Both the European Commissioner for the Economy, Paolo Gentiloni, and the Spanish Minister and First Vice-President, Nadia Calviño, had announced that the funds for the third disbursement would arrive “in the coming days.” “We are working intensively, as always, with the Spanish authorities, who have had the privilege, but also the responsibility, of being pioneers in the Recovery and Resilience Plan process,” said the Italian on Monday. In fact, Spain has been the first country to request the unlocking of the third tranche, along with Italy, and will be the first to receive the money on March 28.
Committed reforms
Beyond this problem with the control system, which has already been resolved, compliance with commitments and receipt of funds has gone practically as planned. Spain surpassed, even with a note, the demand for a labor reform that would reduce temporary employment, which was presumed to be one of the great obstacles of the plan. Now comes another of those big obstacles to jump, the pension reform, which will be evaluated in its entirety in the fourth payment and has not yet been approved. The Social Security negotiations with social agents, political groups and Brussels have not concluded. Much of what happens from now on with the plan depends on its result.

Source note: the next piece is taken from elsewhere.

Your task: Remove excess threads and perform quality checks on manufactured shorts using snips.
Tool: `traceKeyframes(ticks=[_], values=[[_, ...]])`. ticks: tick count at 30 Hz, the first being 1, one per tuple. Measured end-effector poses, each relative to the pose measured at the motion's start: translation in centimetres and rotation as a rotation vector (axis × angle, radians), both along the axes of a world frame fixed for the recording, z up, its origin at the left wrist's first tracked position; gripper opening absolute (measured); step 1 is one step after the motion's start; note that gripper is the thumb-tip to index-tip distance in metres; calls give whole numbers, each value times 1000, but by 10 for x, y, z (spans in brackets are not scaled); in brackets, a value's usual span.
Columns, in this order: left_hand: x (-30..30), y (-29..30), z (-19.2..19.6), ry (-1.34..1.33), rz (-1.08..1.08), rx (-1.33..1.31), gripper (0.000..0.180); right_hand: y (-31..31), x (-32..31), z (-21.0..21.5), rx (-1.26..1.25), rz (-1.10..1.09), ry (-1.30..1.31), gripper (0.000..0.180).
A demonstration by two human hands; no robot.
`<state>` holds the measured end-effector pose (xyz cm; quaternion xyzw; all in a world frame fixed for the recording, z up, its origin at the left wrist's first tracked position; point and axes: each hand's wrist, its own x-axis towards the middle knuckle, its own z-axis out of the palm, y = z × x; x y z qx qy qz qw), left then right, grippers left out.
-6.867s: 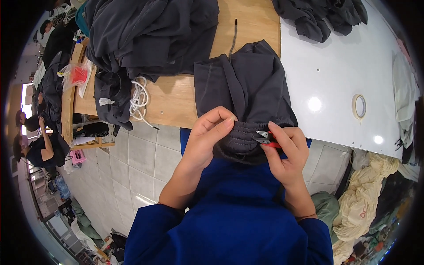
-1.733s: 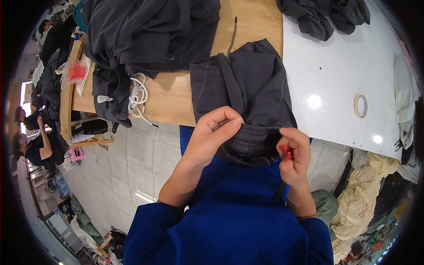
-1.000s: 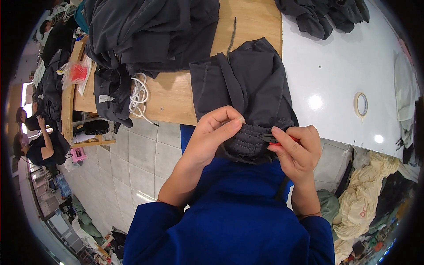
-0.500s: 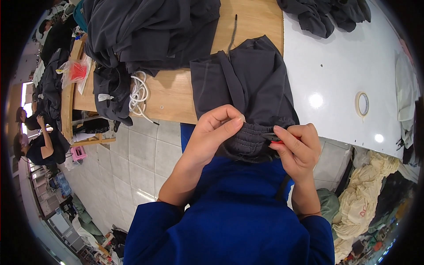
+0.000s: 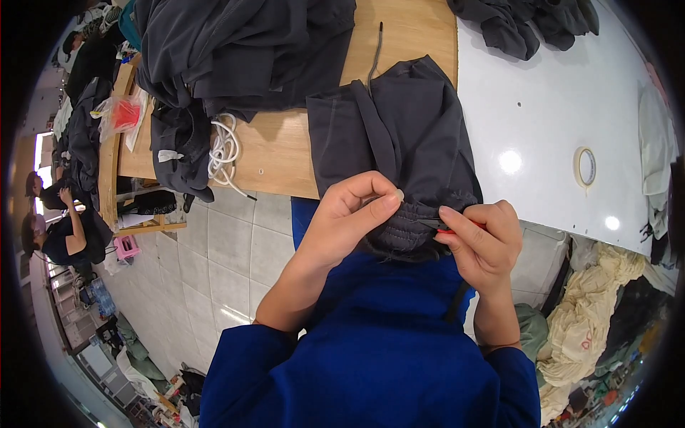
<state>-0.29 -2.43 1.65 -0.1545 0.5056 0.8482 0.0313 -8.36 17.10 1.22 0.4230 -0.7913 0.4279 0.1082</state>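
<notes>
Currently, left hand point(image 5: 349, 217) pinches garment point(image 5: 399, 143) hem; right hand point(image 5: 481, 242) grips red snips point(image 5: 457, 230), beside wooden table point(image 5: 285, 153), above tiled floor point(image 5: 221, 257).

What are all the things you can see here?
Dark grey garment: one, on the table's near edge, gathered hem pinched in both hands.
Small red-handled tool: one, in the right hand at the hem.
Grey clothes pile: one, far left on the wooden top.
More dark clothes: one heap, far right.
White cord: one bundle, beside the pile.
Dark cord: one, on the wood.
Tape roll: one, pale, on the white surface.
Cream fabric: heap, floor right.
Left hand: grips hem.
Right hand: holds tool.
</notes>
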Motion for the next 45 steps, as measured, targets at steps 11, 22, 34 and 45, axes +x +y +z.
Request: traceKeyframes(ticks=[11, 22, 34, 45], values=[[1, 5, 5, 0, -1, -97, 9, 0, 4, 2, 6, -42, -11, 37], [2, 7, 7, 28, 6, -180, 10, 3, 8, -4, -32, -27, -19, 41], [-1, -7, 1, 49, 124, -60, 6, -15, 18, -1, -266, 532, -221, 44], [-2, -8, 5, 69, 76, -123, 7, -28, 20, 7, -153, 67, -357, 34]])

The recovery fund, designed to mitigate the impact of covid-19, is an unprecedented mechanism to support economic and social growth in member countries that the EU has never experienced before. It is a breath of fresh air in the form of transfers -as well as an additional package of loans-, in exchange for some extensive reforms that Brussels is evaluating before and after execution.
Spain is one of the countries that will receive the most money from this new scheme, for having been one of the most affected by the pandemic, and it was the first country of the club to request this third disbursement in November. The first transfer, paid in 2021 by the community Executive, was a pre-financing that was delivered for approving the recovery plan. The first official payment, of 10,000 million, was released after meeting 52 milestones, among which were reforms already underway such as the rider law or the minimum vital income.
The second disbursement, the most enormous —12,000 million euros—, was coupled with a set of 40 objectives that included relevant changes, such as the labor reform or the first part of the pension reform. This last package has aroused misgivings within the European Commission, which gave the green light to the payment, but expressed doubts especially about the new Intergenerational Equity Mechanism (MEI).
This third section was accompanied by 24 milestones and 5 objectives, carried out in 2022, which the Commission evaluated for three months —one more than usual. In addition to the audit system, the Government promised to approve the reform of the bankruptcy law, the law relating to the Comprehensive Vocational Training System and the reform of the social contribution system for the self-employed, which implies a gradual change so that these are gradually approaching to actual income; advances in R+D+i projects in the automotive sector; investments in the fishing sector; measures to expand the scope of the minimum vital income and investments in culture.